The data types are independent of the protocol

…Network Management with SNMP

The management station regularly polls each node

All managed nodes have SNMP agents

The Agent

•

The agent is a UDP server that receives SNMP queries from the management station and retrieves information from the system for the reply

•

Sources of information – Operating system tables – Network interfaces

– Software (servers)

•

The agent implements the description in the MIB

•

Commercial and freeware implementations

•

Typically an agent comes with the operating system and implements the standard MIB-II, additional MIBs can be implemented by adding modules

The Management Station

•

The network management station has software that is

configured to query various agents in network elements for information

– Received information is usually stored in a database for long term analysis

– The network is often displayed graphically

•

The management software is configured with the addresses of the network elements to be managed and what particular information to fetch from that element

– Reading everything is usually not efficient

•

Typically commercial of free software running on a

workstation, often has several modules for separate tasks

•

The management station software reads the MIB descriptions

The Management Software Modules (typical)

• Data collection module

–

Collect data in real time

–

Thin out old data so that needed information is kept with acceptable loss of accuracy

• Data analysis module

–

Display network as a picture

–

Generate alarms

–

Show graphs

–

Enable the operator to look at different aspects of the data, change resolution, time, combine information etc.

MIB Descriptions (files)

•

Specifies the data to be exchanged

•

Variables can be queried and set by the manager

•

Variables are named using Object IDentifiers (OIDs), a hierarchical scheme that is unlimited in expansion, e.g.

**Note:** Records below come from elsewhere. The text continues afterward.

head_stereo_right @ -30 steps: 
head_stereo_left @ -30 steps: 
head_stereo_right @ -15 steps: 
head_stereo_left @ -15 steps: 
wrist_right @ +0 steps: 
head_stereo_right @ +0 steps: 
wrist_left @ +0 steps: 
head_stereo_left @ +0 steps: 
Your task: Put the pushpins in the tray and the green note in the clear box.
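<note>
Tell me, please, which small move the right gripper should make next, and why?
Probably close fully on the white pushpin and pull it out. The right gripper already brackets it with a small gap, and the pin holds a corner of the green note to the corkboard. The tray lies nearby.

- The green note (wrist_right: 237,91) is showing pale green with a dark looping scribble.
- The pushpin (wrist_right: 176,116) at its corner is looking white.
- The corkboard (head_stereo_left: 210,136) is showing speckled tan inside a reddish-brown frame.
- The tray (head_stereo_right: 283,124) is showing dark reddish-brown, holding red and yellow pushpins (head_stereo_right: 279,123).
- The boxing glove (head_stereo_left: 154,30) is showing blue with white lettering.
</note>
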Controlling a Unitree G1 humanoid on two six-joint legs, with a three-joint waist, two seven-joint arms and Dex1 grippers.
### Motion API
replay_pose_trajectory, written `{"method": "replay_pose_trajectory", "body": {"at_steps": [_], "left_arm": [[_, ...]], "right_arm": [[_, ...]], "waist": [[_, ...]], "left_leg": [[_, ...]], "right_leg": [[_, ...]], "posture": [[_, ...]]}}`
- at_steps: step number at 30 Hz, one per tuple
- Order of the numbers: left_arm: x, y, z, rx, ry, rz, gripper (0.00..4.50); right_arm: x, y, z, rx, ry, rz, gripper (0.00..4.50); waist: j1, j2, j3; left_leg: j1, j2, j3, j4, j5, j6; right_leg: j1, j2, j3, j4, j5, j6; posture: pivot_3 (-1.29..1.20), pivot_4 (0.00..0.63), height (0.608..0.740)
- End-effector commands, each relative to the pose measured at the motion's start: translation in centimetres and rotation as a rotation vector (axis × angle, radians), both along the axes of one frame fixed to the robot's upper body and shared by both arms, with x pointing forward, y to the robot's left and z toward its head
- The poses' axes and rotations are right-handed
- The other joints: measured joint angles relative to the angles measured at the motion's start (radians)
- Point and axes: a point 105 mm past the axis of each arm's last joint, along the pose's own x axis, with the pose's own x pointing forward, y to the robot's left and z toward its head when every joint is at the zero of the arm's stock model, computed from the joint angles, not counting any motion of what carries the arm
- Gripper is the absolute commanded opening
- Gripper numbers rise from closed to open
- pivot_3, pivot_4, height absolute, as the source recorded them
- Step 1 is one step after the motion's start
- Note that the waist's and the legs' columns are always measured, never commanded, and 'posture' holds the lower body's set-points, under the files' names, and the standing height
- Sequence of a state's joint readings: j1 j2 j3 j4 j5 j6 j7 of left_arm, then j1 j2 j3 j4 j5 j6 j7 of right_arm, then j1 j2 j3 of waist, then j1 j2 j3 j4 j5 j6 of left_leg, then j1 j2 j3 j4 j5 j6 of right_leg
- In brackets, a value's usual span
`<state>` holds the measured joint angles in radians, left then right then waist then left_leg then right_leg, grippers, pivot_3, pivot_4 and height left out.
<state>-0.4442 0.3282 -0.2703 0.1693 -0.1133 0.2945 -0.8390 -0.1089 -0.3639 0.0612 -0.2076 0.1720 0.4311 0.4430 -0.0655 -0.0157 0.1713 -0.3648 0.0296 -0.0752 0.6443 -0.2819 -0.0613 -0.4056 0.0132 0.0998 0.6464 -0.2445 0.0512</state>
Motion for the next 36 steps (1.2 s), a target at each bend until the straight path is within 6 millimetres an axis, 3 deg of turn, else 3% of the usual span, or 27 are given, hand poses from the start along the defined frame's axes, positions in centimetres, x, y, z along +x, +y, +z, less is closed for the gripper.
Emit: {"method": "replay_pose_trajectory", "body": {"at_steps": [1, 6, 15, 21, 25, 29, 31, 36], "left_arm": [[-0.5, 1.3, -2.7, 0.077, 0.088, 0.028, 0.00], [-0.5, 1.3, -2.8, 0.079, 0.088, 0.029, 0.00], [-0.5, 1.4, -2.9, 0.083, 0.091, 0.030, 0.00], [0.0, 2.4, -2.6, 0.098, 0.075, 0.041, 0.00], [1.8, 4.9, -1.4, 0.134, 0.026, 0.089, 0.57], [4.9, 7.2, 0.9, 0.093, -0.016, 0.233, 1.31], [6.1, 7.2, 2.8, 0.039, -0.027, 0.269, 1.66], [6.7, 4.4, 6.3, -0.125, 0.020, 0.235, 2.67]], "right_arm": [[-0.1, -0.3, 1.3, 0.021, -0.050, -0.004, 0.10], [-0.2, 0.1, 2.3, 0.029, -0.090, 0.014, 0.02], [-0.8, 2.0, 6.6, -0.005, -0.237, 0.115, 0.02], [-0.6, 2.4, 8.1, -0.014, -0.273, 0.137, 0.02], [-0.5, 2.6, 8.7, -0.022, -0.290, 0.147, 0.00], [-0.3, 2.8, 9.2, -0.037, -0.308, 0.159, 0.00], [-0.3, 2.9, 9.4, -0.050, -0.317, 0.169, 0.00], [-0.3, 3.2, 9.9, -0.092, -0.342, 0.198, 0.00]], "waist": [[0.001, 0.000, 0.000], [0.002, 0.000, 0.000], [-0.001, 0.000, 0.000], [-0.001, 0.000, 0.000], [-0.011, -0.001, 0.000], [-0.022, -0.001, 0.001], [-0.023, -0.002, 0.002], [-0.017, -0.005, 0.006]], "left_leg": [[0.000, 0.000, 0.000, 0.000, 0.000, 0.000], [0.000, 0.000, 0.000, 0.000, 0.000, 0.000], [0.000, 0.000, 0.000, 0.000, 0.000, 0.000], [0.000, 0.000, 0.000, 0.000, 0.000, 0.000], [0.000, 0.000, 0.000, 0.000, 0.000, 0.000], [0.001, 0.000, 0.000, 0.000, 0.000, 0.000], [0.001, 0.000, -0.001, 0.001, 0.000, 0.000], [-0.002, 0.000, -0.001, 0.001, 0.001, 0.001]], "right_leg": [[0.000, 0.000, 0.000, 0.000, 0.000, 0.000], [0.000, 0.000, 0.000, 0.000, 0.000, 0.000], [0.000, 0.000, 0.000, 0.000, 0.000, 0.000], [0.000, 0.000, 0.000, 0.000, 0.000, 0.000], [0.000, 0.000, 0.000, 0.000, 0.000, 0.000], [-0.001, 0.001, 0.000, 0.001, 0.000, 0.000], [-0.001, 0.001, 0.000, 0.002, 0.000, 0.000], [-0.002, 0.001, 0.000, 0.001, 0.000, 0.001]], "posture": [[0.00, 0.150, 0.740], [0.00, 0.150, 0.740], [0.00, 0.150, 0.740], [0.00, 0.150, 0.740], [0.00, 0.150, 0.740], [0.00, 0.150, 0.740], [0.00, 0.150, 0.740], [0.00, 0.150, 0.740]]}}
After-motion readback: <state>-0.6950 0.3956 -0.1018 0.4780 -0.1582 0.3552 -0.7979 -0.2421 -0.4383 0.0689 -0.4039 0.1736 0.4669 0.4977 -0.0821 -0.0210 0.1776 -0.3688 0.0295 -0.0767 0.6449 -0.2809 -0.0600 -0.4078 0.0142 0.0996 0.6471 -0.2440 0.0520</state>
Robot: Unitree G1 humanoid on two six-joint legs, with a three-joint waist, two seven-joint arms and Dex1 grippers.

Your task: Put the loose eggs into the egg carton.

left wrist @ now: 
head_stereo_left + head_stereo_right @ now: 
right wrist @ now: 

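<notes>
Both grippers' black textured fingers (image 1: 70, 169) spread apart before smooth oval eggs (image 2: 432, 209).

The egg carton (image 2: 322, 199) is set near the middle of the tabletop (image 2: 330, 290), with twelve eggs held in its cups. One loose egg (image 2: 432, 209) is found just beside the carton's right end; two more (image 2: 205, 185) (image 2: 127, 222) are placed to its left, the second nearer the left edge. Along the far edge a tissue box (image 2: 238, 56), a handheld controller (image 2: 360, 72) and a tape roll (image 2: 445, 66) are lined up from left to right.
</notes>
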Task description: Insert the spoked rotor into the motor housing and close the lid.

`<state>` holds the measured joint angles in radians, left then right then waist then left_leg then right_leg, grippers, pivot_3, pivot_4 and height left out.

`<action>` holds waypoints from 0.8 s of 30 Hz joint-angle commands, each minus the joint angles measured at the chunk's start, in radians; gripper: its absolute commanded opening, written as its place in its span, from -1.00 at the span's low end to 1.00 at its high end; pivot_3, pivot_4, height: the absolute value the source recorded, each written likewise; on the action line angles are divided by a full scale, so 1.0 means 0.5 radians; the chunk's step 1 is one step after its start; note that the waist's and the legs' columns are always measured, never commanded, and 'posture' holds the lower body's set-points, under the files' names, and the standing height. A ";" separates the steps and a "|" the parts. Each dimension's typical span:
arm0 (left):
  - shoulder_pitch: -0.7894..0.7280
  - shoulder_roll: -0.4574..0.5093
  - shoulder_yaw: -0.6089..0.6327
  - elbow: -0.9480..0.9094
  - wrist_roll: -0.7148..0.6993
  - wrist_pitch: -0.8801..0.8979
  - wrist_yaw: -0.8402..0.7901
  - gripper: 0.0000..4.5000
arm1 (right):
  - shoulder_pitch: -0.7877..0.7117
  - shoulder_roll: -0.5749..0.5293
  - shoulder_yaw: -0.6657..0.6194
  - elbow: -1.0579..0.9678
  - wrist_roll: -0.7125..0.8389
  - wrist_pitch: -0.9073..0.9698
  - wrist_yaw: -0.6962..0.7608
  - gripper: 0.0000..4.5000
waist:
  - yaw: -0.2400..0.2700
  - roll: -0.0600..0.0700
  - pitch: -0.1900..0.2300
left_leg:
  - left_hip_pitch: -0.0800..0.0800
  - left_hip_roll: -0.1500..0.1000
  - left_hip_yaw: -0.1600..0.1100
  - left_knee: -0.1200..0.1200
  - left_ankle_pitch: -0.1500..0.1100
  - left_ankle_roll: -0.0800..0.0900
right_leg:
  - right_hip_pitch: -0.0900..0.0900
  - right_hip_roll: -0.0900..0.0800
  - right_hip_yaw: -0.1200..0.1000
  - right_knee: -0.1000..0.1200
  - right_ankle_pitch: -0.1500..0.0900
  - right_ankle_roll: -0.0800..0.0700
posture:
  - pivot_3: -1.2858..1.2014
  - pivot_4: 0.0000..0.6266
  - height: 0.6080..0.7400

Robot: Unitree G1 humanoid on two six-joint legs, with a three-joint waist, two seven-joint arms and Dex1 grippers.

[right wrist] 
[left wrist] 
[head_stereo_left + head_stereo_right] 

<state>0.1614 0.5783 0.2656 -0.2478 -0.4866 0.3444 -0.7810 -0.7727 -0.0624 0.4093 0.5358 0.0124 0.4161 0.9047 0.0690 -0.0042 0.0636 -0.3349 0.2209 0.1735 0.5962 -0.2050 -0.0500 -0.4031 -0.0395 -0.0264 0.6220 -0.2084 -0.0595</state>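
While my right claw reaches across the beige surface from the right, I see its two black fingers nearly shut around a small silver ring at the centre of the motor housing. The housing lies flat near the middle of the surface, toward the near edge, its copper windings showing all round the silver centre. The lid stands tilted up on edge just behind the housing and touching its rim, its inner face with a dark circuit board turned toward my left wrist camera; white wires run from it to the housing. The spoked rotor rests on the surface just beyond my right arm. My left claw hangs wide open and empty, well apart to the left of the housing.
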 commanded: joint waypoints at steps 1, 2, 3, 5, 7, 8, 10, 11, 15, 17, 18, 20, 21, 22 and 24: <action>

iso.org.dod.internet.mgmt.mib-2.

•

There is a branch in the naming tree for private enterprises (usually manufacturers of network hardware) to locate their own MIBs.

•

The management software uses the MIB files to read descriptions to the data

•

The administrators read the MIB descriptions to understand the data

MIB example

• Here is a definition for a single data element in ASN.1 (Abstract Syntax Notation One) macro language

sysUpTime OBJECT-TYPE

SYNTAX TimeTicks MAX-ACCESS read-only STATUS current DESCRIPTION

"The time (in hundredths of a second) since the network management portion of the sys- tem was last re-initialized."

::= { system 3 }

• This element’s OID is

iso.org.dod.internet.mgmt.mib-2.system.sysUpTime

–

or 1.3.6.1.2.1.1.3

MIB Data Types

• Most common types

–

Integer, usually signed 32 bit

–

Octet String, a sequence of bytes

–

Gauge, can go up and down within a range

–

Counter, grows until it rolls to zero at max value (2^32)

–

TimeTicks, time measure in hundredths of seconds

• More complex data types can be constructed using sequence and union

• Data can also be stored in tables

–

“getnext” is a very powerful tool for reading tables

Reading data

• Integers and octet strings are useful for relatively static data

• Gauge can be for example the CPU load as percents

• Counter is especially useful for collecting traffic statistics

–

It grows only up, never down

–

At the max value it rolls around

–

To obtain a correct reading the counter should be read several times before it rolls around

–

Be aware of the maximum volume

–

The management station is in charge of reading the counter

MIB naming tree

•

Every SNMP variable has a place in the global MIB tree

ccitt(0) iso(1)

org(3) dod(6) internet(1)

directory(1) mgmt(2) private(4)

mib-2(1) enterprises(1)

Example: MIB-II

•

The Internet MIB-II database (RFC-1213) defines a MIB which contains most information needed to manage an Internet network element

•

iso.org.dod.internet.mgmt.mib or 1.3.6.1.2.1 is the name of the MIB

– For example iso.org.dod.internet.mgmt.mib-

2.udp.udpInDatagrams is a counter of the number of datagrams the network interface has delivered to the user programs in that network element.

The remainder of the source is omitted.